Problem requirements: Give back an exact copy of the entries beneath, minus the pictures.

══════

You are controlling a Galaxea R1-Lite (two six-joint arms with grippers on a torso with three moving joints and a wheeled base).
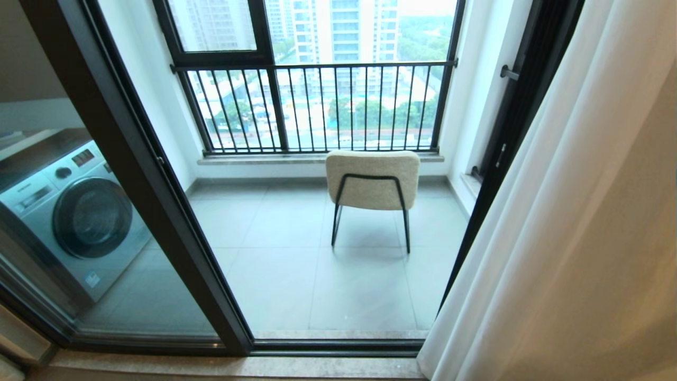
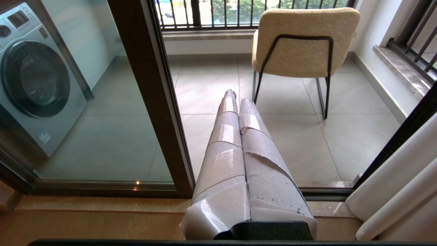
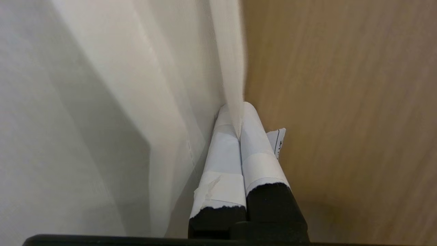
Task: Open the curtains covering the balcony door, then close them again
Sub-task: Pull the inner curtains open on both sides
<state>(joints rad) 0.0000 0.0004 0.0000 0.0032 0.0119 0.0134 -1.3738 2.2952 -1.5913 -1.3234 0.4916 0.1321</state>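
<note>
The sheer white curtains (image 1: 529,238) hang bunched at the right side of the doorway, leaving the opening uncovered. The balcony door (image 1: 158,185) shows its dark frame and a glass panel on the left. Neither arm appears in the head view. In the right wrist view my right gripper (image 3: 238,114) is shut, its taped fingers pinching an edge of the curtains (image 3: 136,85). In the left wrist view my left gripper (image 2: 237,99) is shut and holds nothing, pointing low at the balcony floor, well apart from the curtains (image 2: 392,177).
A thick beige drape (image 1: 634,264) hangs right of the sheer fabric and fills one side of the right wrist view (image 3: 341,102). A beige chair (image 1: 373,180) stands on the balcony tiles. A washing machine (image 1: 79,211) sits behind the left glass panel. A black railing (image 1: 317,106) guards the outer window.
</note>
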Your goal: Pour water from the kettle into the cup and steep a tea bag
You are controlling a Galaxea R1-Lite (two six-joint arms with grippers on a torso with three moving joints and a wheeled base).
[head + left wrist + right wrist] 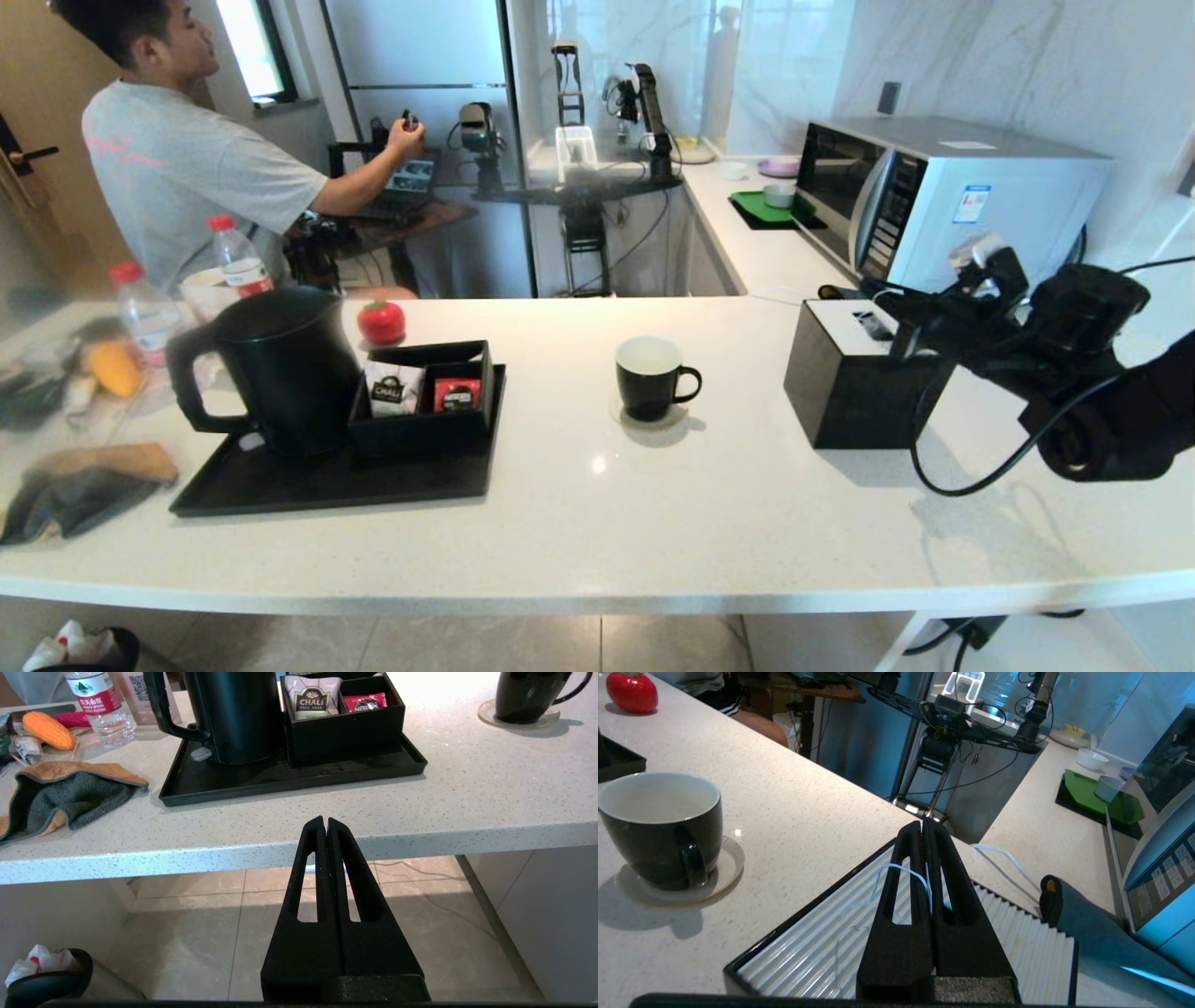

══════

Solved problem:
You are controlling a Galaxea R1-Lite (two six-joint arms with grippers on a torso with three moving joints and a wheeled base).
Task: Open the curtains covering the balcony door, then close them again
Sub-task: Pull the inner curtains open on both sides
<state>(joints rad) 0.0000 0.0004 0.0000 0.0032 0.0119 0.0134 -1.3738 2.2952 -1.5913 -1.3234 0.4916 0.1321</state>
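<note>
The sheer white curtains (image 1: 529,238) hang bunched at the right side of the doorway, leaving the opening uncovered. The balcony door (image 1: 158,185) shows its dark frame and a glass panel on the left. Neither arm appears in the head view. In the right wrist view my right gripper (image 3: 238,114) is shut, its taped fingers pinching an edge of the curtains (image 3: 136,85). In the left wrist view my left gripper (image 2: 237,99) is shut and holds nothing, pointing low at the balcony floor, well apart from the curtains (image 2: 392,177).
A thick beige drape (image 1: 634,264) hangs right of the sheer fabric and fills one side of the right wrist view (image 3: 341,102). A beige chair (image 1: 373,180) stands on the balcony tiles. A washing machine (image 1: 79,211) sits behind the left glass panel. A black railing (image 1: 317,106) guards the outer window.
</note>
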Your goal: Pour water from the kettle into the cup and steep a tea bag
You are controlling a Galaxea R1-Lite (two six-joint arms with grippers on a torso with three moving joints and a wheeled base).
[head + left wrist + right wrist] 

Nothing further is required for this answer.